== Problem details ==
If a record holds a picture, drop the picture and copy everything else exactly.

== Information ==
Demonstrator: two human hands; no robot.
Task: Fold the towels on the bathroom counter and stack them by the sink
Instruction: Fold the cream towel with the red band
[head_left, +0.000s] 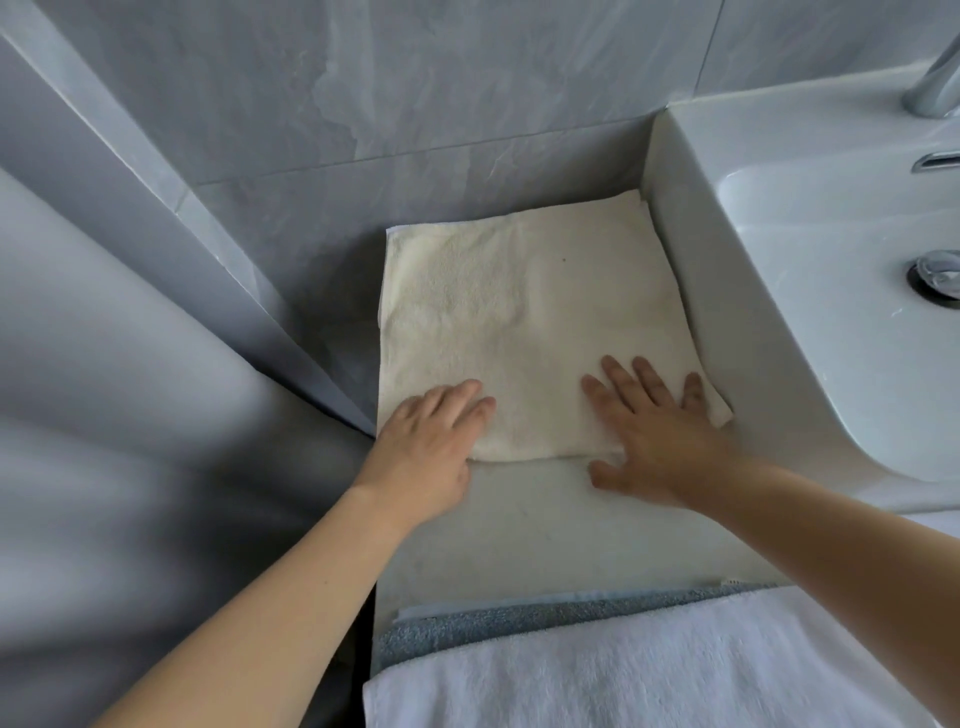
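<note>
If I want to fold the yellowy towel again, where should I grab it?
Probably pinch the two near corners of the cream towel, coming from the front counter edge. It lies flat with its far edge against the wall and its right edge by the sink, so only the near side is open. The left hand and right hand already rest flat there.

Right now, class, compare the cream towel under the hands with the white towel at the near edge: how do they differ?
1. The cream towel is off-white; the white towel is brighter, bluish white.
2. The cream towel lies flat beside the sink; the white towel rests on a grey-blue towel.
3. The left hand and right hand press the cream towel; nothing touches the white towel.
Both look like terry cloth.
</note>
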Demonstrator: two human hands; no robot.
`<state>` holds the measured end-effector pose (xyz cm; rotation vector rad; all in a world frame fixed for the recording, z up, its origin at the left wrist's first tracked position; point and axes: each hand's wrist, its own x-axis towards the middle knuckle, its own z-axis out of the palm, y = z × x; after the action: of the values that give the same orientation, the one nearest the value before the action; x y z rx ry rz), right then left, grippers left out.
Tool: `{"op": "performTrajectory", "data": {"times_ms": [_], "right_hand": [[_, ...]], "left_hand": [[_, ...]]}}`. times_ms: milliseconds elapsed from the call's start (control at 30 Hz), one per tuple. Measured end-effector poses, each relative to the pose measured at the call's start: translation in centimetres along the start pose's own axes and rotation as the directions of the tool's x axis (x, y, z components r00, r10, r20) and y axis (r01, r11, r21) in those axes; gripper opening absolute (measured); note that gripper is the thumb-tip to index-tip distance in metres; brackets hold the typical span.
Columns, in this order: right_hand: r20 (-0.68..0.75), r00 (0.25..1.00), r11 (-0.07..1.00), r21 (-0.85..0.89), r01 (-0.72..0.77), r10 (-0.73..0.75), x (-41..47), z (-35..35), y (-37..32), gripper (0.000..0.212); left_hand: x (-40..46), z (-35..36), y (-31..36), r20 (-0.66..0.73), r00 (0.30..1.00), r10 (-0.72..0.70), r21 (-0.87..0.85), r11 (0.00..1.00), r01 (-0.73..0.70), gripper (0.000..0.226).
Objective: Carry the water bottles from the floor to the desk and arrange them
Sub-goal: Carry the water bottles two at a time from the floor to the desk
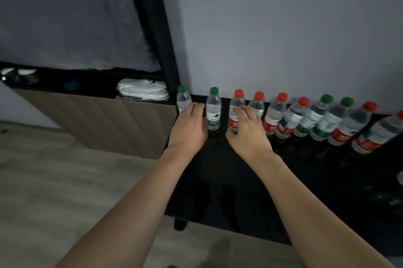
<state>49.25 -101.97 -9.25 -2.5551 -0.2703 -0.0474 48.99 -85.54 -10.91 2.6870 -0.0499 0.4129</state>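
1. A dim room with a pale wall (283,28) behind a black table (250,169); the table's back edge runs along that wall, and its left edge sits beside a dark upright post (161,39) and a wood-fronted shelf unit (98,115) holding folded white cloth (144,92).
2. Ten water bottles stand in a row along the table's back edge, green and red caps mixed, from the back left corner toward the right edge.
3. The left hand (189,124) is curled round the green-capped bottle (183,100) at the back left corner; the right hand (246,124) pinches a red-capped bottle (236,106), third from the left. Between them another green-capped bottle (213,110) stands free.
4. Judging by the long row, the carrying looks mostly done and the arranging is in hand. Whether bottles remain below cannot be told; the visible floor (43,191) shows none.
5. Room: the front half of the table is open for the arms. The row is tight toward the right, bottles nearly touching, so sideways shifts there risk knocking neighbours. The corner bottle sits close to the left edge and the post.
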Motion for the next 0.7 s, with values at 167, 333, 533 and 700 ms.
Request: {"op": "performTrajectory", "data": {"times_ms": [167,333,533,700], "right_hand": [[0.082,0.994,0.997,-0.001,0.074,-0.074,-0.2,4.0,-6.7,0.064],[0.133,0.982,0.991,0.003,0.136,-0.135,0.0,7.6,-13.2,0.064],[0.234,0.930,0.957,0.010,0.291,-0.285,-0.6,13.7,-23.5,0.064],[0.331,0.846,0.903,0.051,0.427,-0.419,-2.5,19.0,-31.9,0.063]], "left_hand": [[-2.7,-4.0,-7.2,-0.048,0.995,-0.089,0.013,0.996,0.090,0.037],[-5.0,-7.5,-13.4,-0.078,0.980,-0.182,0.047,0.981,0.186,0.042],[-10.4,-13.9,-23.2,-0.150,0.924,-0.351,0.105,0.924,0.368,0.041],[-17.0,-19.5,-30.2,-0.246,0.826,-0.508,0.119,0.829,0.546,0.042]]}}
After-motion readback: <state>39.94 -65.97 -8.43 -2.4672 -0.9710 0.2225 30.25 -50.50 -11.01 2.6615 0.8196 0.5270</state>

== Result ==
Demonstrator: two human hands; no robot.
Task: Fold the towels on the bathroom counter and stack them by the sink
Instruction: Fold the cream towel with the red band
[head_left, +0.000s] 
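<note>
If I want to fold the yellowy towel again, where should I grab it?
Probably pinch the two near corners of the cream towel, coming from the front counter edge. It lies flat with its far edge against the wall and its right edge by the sink, so only the near side is open. The left hand and right hand already rest flat there.

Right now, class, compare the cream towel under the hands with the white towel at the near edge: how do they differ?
1. The cream towel is off-white; the white towel is brighter, bluish white.
2. The cream towel lies flat beside the sink; the white towel rests on a grey-blue towel.
3. The left hand and right hand press the cream towel; nothing touches the white towel.
Both look like terry cloth.
</note>
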Demonstrator: two human hands; no robot.
`<state>` holds the measured end-effector pose (xyz cm; rotation vector rad; all in a world frame fixed for the recording, z up, its origin at the left wrist's first tracked position; point and axes: each hand's wrist, its own x-axis towards the middle knuckle, its own z-axis out of the palm, y = z × x; after the action: of the values that give the same orientation, the one nearest the value before the action; x y z rx ry rz), right then left, grippers left out.
Tool: `{"op": "performTrajectory", "data": {"times_ms": [_], "right_hand": [[_, ...]], "left_hand": [[_, ...]]}}`. times_ms: milliseconds elapsed from the call's start (control at 30 Hz), one per tuple. Measured end-effector poses, each relative to the pose measured at the call's start: translation in centimetres along the start pose's own axes and rotation as the directions of the tool's x axis (x, y, z components r00, r10, r20) and y axis (r01, r11, r21) in those axes; gripper opening absolute (measured); note that gripper is the thumb-tip to index-tip distance in metres; brackets hold the typical span.
Columns, in this order: right_hand: r20 (-0.68..0.75), r00 (0.25..1.00), r11 (-0.07..1.00), r21 (-0.85..0.89), r01 (-0.72..0.77), r10 (-0.73..0.75), x (-41..47), z (-35..35), y (-37..32), gripper (0.000..0.212); left_hand: x (-40..46), z (-35..36), y (-31..36), r20 (-0.66..0.73), r00 (0.30..1.00), r10 (-0.72..0.70), r21 (-0.87..0.85), r11 (0.00..1.00), r01 (-0.73..0.70), gripper (0.000..0.226).
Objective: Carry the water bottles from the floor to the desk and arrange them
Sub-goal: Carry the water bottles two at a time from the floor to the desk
<state>49.25 -101.97 -9.25 -2.5551 -0.2703 -0.0474 48.99 -85.54 -10.91 2.6870 -0.0499 0.4129</state>
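1. A dim room with a pale wall (283,28) behind a black table (250,169); the table's back edge runs along that wall, and its left edge sits beside a dark upright post (161,39) and a wood-fronted shelf unit (98,115) holding folded white cloth (144,92).
2. Ten water bottles stand in a row along the table's back edge, green and red caps mixed, from the back left corner toward the right edge.
3. The left hand (189,124) is curled round the green-capped bottle (183,100) at the back left corner; the right hand (246,124) pinches a red-capped bottle (236,106), third from the left. Between them another green-capped bottle (213,110) stands free.
4. Judging by the long row, the carrying looks mostly done and the arranging is in hand. Whether bottles remain below cannot be told; the visible floor (43,191) shows none.
5. Room: the front half of the table is open for the arms. The row is tight toward the right, bottles nearly touching, so sideways shifts there risk knocking neighbours. The corner bottle sits close to the left edge and the post.
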Motion for the next 0.7 s, with values at 167, 333, 533 and 700 ms.
Request: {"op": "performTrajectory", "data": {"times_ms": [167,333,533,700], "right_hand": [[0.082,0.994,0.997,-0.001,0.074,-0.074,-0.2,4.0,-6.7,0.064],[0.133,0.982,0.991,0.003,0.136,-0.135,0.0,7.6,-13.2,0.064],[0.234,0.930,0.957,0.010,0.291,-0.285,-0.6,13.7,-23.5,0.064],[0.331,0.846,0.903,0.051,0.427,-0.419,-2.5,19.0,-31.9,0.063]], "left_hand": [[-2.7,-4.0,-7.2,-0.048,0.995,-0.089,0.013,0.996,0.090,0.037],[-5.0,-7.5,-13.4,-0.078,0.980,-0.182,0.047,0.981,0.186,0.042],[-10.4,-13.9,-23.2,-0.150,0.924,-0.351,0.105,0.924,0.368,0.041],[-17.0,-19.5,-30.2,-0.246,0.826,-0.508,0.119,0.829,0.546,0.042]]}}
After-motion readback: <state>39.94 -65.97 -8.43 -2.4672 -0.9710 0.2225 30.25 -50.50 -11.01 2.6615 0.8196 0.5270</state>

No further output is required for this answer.